This startup just built a giant battery out of sand

By Adele Peters

On the edge of a small town in Western Finland, a startup called Polar Night Energy worked with a local utility to pioneer something that doesn’t exist anywhere else in the world: a giant sand battery. It’s what it sounds like: A tower filled with 100 tons of sand, designed to be super-heated with renewable electricity that then can store the heat for months, so power generated in the summer could later be used to heat homes in the winter.

The main purpose of the design “is to enable the upscaling of solar and wind,” says Markku Ylönen, cofounder and CTO of the startup. As renewable energy grows, so does the mismatch between production and demand; solar and wind farms now often generate much more electricity than the grid needs, but only at specific moments. At other times, when the sun isn’t shining or the wind isn’t blowing, the grid has to turn to other sources. The energy could be stored in lithium-ion batteries, but they are still relatively expensive. Polar Night Energy isn’t solving the problem of how to store electricity cheaply, since it’s inefficient to turn electricity into heat and then back into electricity. But by storing renewably-powered heat long term, it’s helping reduce another source of emissions.

At factories, the sand batteries could help store heat for industrial processes that require high temperatures and currently run on fossil fuels. The sand can be heated to 400 degrees Celsius (752 Fahrenheit), and with some tweaks to the pipes and other materials in the system, it could store and provide heat up to 700 or 800 degrees Celsius. The basic approach is simple. Inside a strong container—either a silo with extra-thick walls, or an underground space, potentially built in an old mine—a giant pile of sand can be heated with hot air blowing through pipes. When the sand is extremely hot, it naturally retains the heat until it’s ready for use.

Sand is an ideal material for the purpose. “It’s something that’s available everywhere,” says Ylönen. “It’s cheap, and you can build large storage for scaling it up.” Other cheap materials can also store heat, like water, but sand has the advantage of being able to reach much higher temperatures. The company can also use the lowest grade of sand, which wouldn’t be used in the construction industry.

 

 

Future facilities might be located directly next to wind farms, but the first sand battery, in the Finnish town of Kankaanpää, connects directly to the grid, running when the electricity is cheapest (this also happens to be when the most renewable energy is being produced, although the first system isn’t running directly on renewables). The equipment is next to a data center, which produces waste heat. That heat is pumped into Polar Night Energy’s system, which then heats it up further. The heat can then flow into into the town’s district heating system, a network of pipes that sends heat into individual homes.

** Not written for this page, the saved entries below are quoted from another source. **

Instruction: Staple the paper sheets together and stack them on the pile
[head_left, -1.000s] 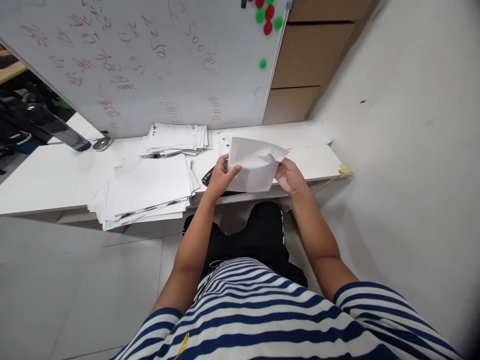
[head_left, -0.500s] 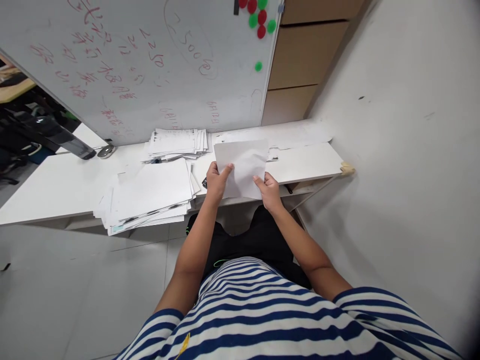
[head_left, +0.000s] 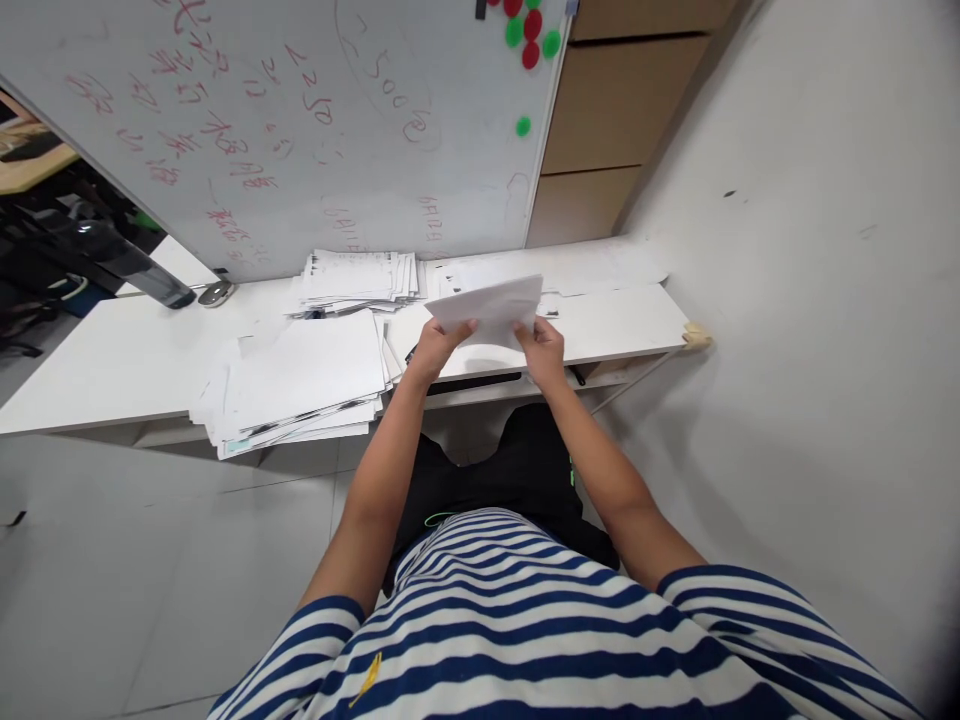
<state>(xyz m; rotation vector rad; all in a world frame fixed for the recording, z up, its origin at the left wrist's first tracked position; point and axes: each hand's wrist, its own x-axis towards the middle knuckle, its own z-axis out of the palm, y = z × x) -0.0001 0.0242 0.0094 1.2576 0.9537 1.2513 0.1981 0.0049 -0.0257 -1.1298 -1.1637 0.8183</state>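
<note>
A plain white sheet of paper (head_left: pixel 491 308) is held up in front of me, tilted over the front edge of the desk. My left hand (head_left: pixel 441 346) pinches its left side, thumb on the near face. On the right side my right hand (head_left: pixel 541 350) grips it the same way. Whether it is one sheet or a few together I cannot tell. Left of my left hand lies a large stack of papers (head_left: pixel 304 370), its sheets uneven and overhanging the desk edge. Behind that sits a second, smaller stack of papers (head_left: pixel 352 277).
The white desk (head_left: pixel 615 320) runs along a whiteboard (head_left: pixel 450 90) with red writing and round magnets. A dark transparent bottle (head_left: pixel 142 268) lies at the left beside a round metallic object (head_left: pixel 216 293). Brown boxes (head_left: pixel 600 110) and a white wall (head_left: pixel 810 300) bound the right side.
The paper has tipped from nearly facing me to a flatter angle, its lower edge now less visible. Both hands have risen slightly, still gripping it. The view has shifted a little.
</note>
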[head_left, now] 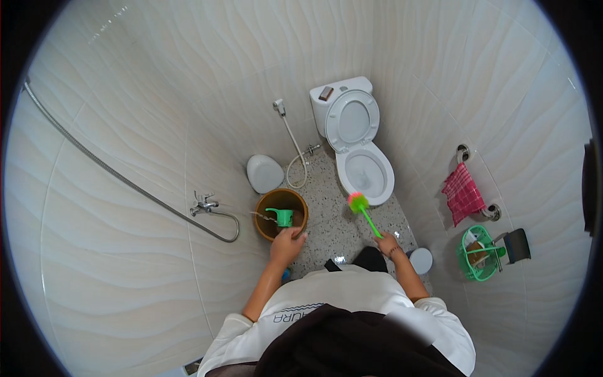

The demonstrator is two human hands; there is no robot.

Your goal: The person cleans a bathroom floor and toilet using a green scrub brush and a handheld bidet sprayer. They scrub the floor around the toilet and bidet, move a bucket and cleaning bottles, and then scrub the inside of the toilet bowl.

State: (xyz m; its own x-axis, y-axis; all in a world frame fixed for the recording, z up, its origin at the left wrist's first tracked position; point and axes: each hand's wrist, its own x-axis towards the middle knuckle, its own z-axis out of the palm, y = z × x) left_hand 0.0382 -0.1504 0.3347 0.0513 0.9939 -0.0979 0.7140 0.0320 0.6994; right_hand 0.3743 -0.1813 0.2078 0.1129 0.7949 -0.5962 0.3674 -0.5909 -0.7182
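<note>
My right hand (388,245) grips the green handle of a toilet brush (360,203), whose head has green and pink bristles. The brush head is just in front of the white toilet bowl (389,175), whose seat and lid (354,118) are raised. Over the near rim of a brown bucket (303,200), my left hand (287,245) is empty with its fingers apart. A green water dipper (284,217) sits inside the bucket, and a stream of water falls in from the left.
At left, a metal tap (205,204) with a hose (127,181) is on the tiled wall. A bidet sprayer (280,106) hangs behind a white bin (264,173). On the right are a red checked cloth (464,194), a green basket (476,254) and a white round container (420,260).
</note>
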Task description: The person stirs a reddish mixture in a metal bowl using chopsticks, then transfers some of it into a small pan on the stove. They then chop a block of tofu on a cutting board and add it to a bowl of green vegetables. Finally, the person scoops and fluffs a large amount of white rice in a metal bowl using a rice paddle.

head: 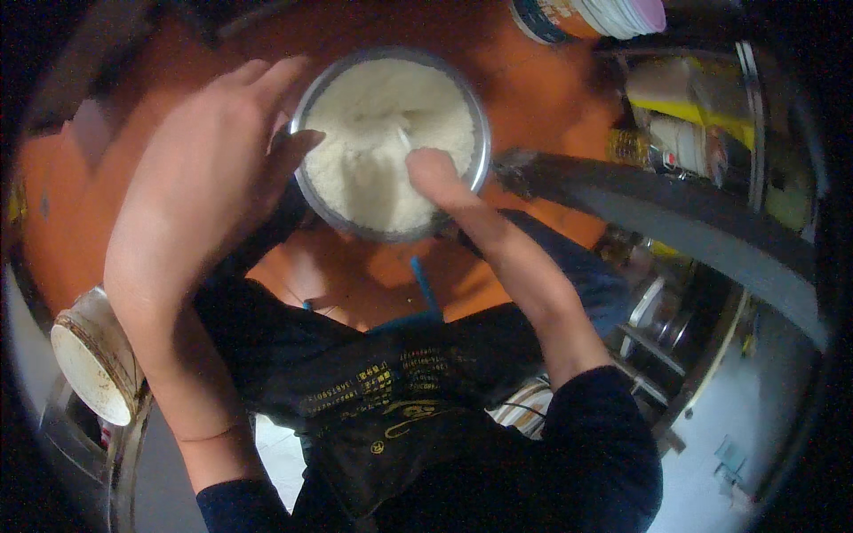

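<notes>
A round metal bowl point(484, 143) holds pale, grainy powder point(373, 93), with shadows across its surface. My right hand point(436, 174) is closed around a thin white utensil point(404, 141), whose lower end meets the powder. What kind of utensil it is cannot be made out. At the bowl's left side, my left hand point(220, 133) looks large and close to the camera. Its fingers are apart and its thumb overlaps the rim in view; whether it touches the bowl is unclear. Nothing shows in that hand.
A dark apron point(400, 393) with yellow writing covers my lap. Orange floor point(553, 86) surrounds the bowl. A labelled tub point(580, 16) lies at the top right. Bottles and packages point(680, 133) stand behind a dark bar point(700, 220). Left sits a stained white bucket point(93, 366).
</notes>
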A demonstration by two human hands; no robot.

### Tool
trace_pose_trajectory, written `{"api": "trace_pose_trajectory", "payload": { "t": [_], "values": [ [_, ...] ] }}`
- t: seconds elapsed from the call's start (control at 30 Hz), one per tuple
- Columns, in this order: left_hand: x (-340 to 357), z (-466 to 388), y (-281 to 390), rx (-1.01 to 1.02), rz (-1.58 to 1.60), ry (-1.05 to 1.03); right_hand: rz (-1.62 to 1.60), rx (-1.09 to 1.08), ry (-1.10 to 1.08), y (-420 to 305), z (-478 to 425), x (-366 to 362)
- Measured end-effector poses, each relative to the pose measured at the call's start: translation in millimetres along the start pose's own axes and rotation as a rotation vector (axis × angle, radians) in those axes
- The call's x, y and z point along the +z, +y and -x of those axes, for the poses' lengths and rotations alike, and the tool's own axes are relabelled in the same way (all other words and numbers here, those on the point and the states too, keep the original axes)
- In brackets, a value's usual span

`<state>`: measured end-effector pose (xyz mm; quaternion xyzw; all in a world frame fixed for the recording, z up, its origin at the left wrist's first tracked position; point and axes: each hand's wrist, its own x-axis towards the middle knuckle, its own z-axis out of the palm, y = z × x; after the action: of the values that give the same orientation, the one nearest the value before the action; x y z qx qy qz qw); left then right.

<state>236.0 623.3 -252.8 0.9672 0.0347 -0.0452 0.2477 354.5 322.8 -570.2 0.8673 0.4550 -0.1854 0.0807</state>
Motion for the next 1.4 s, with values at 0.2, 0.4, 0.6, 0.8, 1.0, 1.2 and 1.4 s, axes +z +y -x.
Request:
{"api": "trace_pose_trajectory", "payload": {
  "t": [0.2,0.4,0.6,0.8,1.0,1.2,1.4],
  "values": [
    [14,4,-6,0.115,-0.103,0.144,0.137,-0.020,-0.045,-13,60,-55],
    [6,9,8,0.057,-0.127,0.090,-0.063,0.345,-0.159,60,101,-127],
    [12,3,-1,0.135,-0.074,0.135,-0.081,0.394,-0.190,103,71,-87],
    [15,0,-3,0.069,-0.078,0.119,-0.085,0.376,-0.235,78,-7,-15],
    [4,-1,-1,-0.080,0.001,-0.072,-0.129,0.129,-0.161,37,-16,11],
    [1,-6,17,-0.047,0.036,-0.069,-0.012,-0.005,-0.055,30,47,-61],
    [15,4,4,0.064,-0.098,0.124,-0.010,0.314,-0.157,80,86,-141]
  ]
}}
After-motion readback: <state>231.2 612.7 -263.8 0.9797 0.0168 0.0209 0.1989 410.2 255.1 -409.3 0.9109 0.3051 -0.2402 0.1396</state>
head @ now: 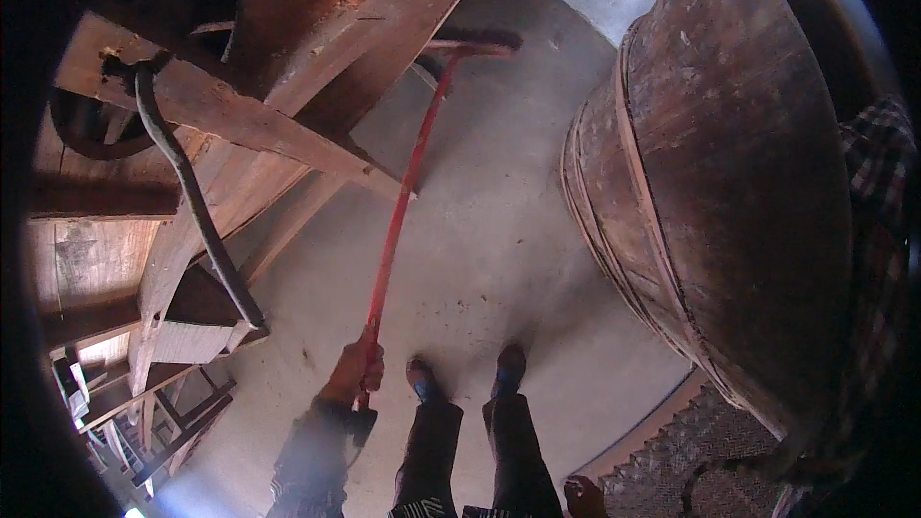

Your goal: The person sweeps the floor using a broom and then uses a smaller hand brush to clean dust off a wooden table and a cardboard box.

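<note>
My left hand is closed around the lower end of a long red handle. The handle slants up across the view to the head of a push broom, whose dark bristles are at the far side of the concrete floor. The broom head lies close to the leg of a wooden frame. At the bottom edge, my right hand is only partly in view beside a woven tray. Its fingers look bent, and whether it holds anything is too dark to tell.
A large wooden tub bound with hoops looms on the right, with plaid cloth behind it. On the left stands a timber machine with a bent crank handle jutting out. Below it is a wooden rack. My shoes are on the floor.
</note>
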`<state>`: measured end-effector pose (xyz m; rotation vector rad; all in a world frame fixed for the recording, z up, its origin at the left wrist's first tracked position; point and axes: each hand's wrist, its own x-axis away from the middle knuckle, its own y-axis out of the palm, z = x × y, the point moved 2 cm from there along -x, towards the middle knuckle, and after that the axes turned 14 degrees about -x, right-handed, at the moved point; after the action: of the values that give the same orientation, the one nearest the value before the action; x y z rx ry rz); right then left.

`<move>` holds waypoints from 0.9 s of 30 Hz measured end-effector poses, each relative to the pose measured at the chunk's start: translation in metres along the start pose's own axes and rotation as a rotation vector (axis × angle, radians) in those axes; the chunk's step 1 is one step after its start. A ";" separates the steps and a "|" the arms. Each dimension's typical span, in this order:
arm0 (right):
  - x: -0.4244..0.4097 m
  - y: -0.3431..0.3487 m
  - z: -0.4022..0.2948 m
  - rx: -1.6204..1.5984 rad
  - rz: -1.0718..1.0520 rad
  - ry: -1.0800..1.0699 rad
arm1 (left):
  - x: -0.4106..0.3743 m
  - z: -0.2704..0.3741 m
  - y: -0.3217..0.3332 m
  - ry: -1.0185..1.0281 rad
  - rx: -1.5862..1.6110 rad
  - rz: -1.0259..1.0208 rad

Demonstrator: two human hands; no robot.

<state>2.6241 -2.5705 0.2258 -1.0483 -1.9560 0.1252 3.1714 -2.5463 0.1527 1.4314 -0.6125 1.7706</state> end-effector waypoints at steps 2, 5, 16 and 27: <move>0.005 -0.005 0.019 0.019 -0.023 0.070 | 0.006 -0.054 -0.002 -0.080 0.026 0.076; 0.009 -0.008 -0.005 0.104 -0.035 0.087 | 0.070 -0.115 0.012 -0.123 -0.021 -0.012; -0.039 -0.029 -0.047 0.194 -0.186 0.103 | 0.168 -0.121 0.028 -0.148 0.195 -0.047; -0.057 -0.048 -0.048 0.202 -0.208 0.197 | 0.128 -0.181 0.065 -0.309 -0.111 -0.030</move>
<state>2.6443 -2.6557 0.2396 -0.6945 -1.8182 0.0984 3.0017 -2.4134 0.2357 1.6402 -0.8308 1.4785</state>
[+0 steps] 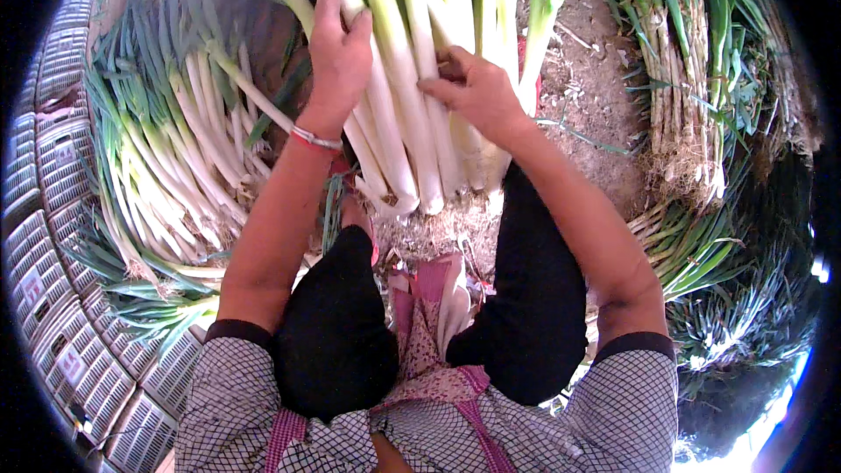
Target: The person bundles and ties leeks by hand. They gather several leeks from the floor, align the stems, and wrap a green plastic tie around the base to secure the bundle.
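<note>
A bunch of large green onions [401, 125], with thick white shafts and green tops, stands before me between my knees, root ends down. My left hand [338, 59] grips a stalk [351, 3] on the bunch's left side, thumb and fingers around its upper white part. On the right, my right hand [476, 92] rests against the shafts with bent fingers. Its thumb and forefinger are at one stalk [427, 56], and whether they hold it is unclear. The upper leaves run out of the picture's top edge.
A pile of loose green onions [177, 144] lies at left, beside stacked plastic crates [85, 341]. Untrimmed onions with dry roots [683, 98] lie on the soil floor [585, 72] at right. More leafy bundles [729, 315] are below them. Peelings litter the ground [460, 230] by my feet.
</note>
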Demonstrator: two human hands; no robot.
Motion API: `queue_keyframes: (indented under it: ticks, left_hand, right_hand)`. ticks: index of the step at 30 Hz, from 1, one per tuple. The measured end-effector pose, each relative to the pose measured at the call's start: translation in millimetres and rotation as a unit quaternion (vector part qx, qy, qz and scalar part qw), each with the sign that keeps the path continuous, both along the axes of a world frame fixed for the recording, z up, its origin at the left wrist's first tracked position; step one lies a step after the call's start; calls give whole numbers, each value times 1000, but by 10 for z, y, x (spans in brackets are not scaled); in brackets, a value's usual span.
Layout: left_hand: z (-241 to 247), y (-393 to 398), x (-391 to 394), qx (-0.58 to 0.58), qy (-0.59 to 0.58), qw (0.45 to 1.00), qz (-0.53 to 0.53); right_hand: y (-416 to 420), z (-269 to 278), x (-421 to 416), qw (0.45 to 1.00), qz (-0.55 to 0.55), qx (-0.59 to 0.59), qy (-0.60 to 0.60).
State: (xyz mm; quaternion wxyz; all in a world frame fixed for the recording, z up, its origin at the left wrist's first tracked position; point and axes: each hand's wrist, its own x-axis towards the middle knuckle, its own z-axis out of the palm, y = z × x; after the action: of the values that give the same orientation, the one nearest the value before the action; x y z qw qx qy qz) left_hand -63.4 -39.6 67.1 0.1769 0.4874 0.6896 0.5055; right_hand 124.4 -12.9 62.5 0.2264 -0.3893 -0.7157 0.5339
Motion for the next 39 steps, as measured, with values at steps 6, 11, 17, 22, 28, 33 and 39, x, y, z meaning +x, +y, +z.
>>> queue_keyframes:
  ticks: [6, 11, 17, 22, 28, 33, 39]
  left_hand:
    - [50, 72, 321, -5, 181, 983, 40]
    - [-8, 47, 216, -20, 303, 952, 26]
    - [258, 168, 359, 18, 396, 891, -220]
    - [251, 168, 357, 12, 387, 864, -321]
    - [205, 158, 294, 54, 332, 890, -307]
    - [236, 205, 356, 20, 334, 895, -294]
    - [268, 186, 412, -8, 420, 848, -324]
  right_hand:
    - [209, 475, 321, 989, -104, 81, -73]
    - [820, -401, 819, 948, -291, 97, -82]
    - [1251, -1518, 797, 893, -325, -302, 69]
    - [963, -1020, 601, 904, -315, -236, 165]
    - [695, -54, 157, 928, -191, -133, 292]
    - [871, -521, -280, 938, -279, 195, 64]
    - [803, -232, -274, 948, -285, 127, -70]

Since the storage can last for months, it could make use of solar energy generated on summer days to later provide winter heat. But Ylönen says the ideal use case in Finland is a shorter cycle that makes use of wind energy, which is more abundant in the winter. “With any battery technology or storage technology, the more you use it, the better the economics look like,” he says. “So an optimal period for us is something like two to three weeks of discharging and charging.”

The system is already competitive with gas, and the large-scale systems that the company plans to build next—100 times the size of the first silo—will be competitive with burning biomass, something that Finland currently does to produce much of its heat now. (Burning wood is technically carbon-neutral since trees take up carbon as they grow, but a better solution in a climate emergency is to stop burning anything.)

The company plans to soon raise more funding to expand, and is in discussions with other district heating managers in Finland and Sweden, and with industrial plants around the globe. Though the technology is patented, all of the parts are available off-the-shelf from manufacturers, so it’s possible to grow quickly. “Finland has to be the proving ground, since we’re building a physical product,” says Ylönen. “But we want to spread the technology around the world as fast as possible.”